Retype every line of the data, keeping each word exactly.
========================================
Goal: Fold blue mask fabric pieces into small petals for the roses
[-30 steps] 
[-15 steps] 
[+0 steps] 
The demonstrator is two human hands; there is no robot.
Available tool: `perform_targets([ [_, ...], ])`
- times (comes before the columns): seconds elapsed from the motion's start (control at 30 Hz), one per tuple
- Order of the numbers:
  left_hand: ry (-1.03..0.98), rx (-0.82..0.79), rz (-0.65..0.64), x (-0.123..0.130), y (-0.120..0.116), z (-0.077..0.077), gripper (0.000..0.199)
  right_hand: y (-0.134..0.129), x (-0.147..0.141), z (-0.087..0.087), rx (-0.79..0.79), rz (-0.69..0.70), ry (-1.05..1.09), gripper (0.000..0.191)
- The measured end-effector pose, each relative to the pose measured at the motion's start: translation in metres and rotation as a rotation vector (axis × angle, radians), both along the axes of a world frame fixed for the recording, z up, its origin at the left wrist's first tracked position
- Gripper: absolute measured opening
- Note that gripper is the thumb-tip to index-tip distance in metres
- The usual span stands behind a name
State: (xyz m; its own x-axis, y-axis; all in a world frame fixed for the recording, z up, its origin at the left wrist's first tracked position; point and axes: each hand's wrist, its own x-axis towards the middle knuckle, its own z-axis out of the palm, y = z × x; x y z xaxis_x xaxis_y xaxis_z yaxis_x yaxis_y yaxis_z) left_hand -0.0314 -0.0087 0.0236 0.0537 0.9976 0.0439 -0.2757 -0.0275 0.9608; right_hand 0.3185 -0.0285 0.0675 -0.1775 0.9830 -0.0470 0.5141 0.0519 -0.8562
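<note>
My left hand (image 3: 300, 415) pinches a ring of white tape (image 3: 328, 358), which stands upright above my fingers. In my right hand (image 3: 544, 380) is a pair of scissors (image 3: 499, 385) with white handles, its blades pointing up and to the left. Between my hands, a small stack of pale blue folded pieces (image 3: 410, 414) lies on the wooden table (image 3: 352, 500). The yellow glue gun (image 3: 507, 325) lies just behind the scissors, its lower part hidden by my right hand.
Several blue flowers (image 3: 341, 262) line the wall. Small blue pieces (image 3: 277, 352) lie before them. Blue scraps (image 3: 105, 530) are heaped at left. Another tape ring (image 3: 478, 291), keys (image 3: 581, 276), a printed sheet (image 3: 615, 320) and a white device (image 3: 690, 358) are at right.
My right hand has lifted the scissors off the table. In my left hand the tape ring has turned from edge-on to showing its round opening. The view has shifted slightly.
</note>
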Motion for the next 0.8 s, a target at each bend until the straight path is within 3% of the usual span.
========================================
Output below ▸
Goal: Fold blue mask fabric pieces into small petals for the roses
[-30 steps] 
[-15 steps] 
[+0 steps] 
The demonstrator is two human hands; there is no robot.
Available tool: `perform_targets([ [_, ...], ])`
- times (comes before the columns): seconds elapsed from the motion's start (control at 30 Hz), one per tuple
- Order of the numbers:
  left_hand: ry (-1.03..0.98), rx (-0.82..0.79), rz (-0.65..0.64), x (-0.123..0.130), y (-0.120..0.116), z (-0.077..0.077), gripper (0.000..0.199)
  right_hand: y (-0.134..0.129), x (-0.147..0.141), z (-0.087..0.087), rx (-0.79..0.79), rz (-0.69..0.70), ry (-1.05..1.09), gripper (0.000..0.191)
- The measured end-effector pose, each relative to the pose measured at the motion's start: translation in metres and rotation as a rotation vector (axis × angle, radians), both along the axes of a world frame fixed for the recording, z up, its origin at the left wrist's first tracked position
- Gripper: absolute measured opening
- Note that gripper is the thumb-tip to index-tip distance in metres
- The usual span stands behind a name
State: (xyz m; its own x-axis, y-axis; all in a world frame fixed for the recording, z up, its origin at the left wrist's first tracked position; point and axes: each hand's wrist, its own x-axis towards the middle knuckle, its own z-axis out of the palm, y = z × x; x y z xaxis_x xaxis_y xaxis_z yaxis_x yaxis_y yaxis_z) left_hand -0.0314 -0.0087 0.0236 0.0537 0.9976 0.0439 -0.2757 -0.0275 0.9608; right_hand 0.3185 -0.0285 0.0675 -0.1775 0.9830 -0.0470 0.5141 0.0519 -0.8562
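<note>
My left hand (image 3: 300, 415) pinches a ring of white tape (image 3: 328, 358), which stands upright above my fingers. In my right hand (image 3: 544, 380) is a pair of scissors (image 3: 499, 385) with white handles, its blades pointing up and to the left. Between my hands, a small stack of pale blue folded pieces (image 3: 410, 414) lies on the wooden table (image 3: 352, 500). The yellow glue gun (image 3: 507, 325) lies just behind the scissors, its lower part hidden by my right hand.
Several blue flowers (image 3: 341, 262) line the wall. Small blue pieces (image 3: 277, 352) lie before them. Blue scraps (image 3: 105, 530) are heaped at left. Another tape ring (image 3: 478, 291), keys (image 3: 581, 276), a printed sheet (image 3: 615, 320) and a white device (image 3: 690, 358) are at right.
My right hand has lifted the scissors off the table. In my left hand the tape ring has turned from edge-on to showing its round opening. The view has shifted slightly.
</note>
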Motion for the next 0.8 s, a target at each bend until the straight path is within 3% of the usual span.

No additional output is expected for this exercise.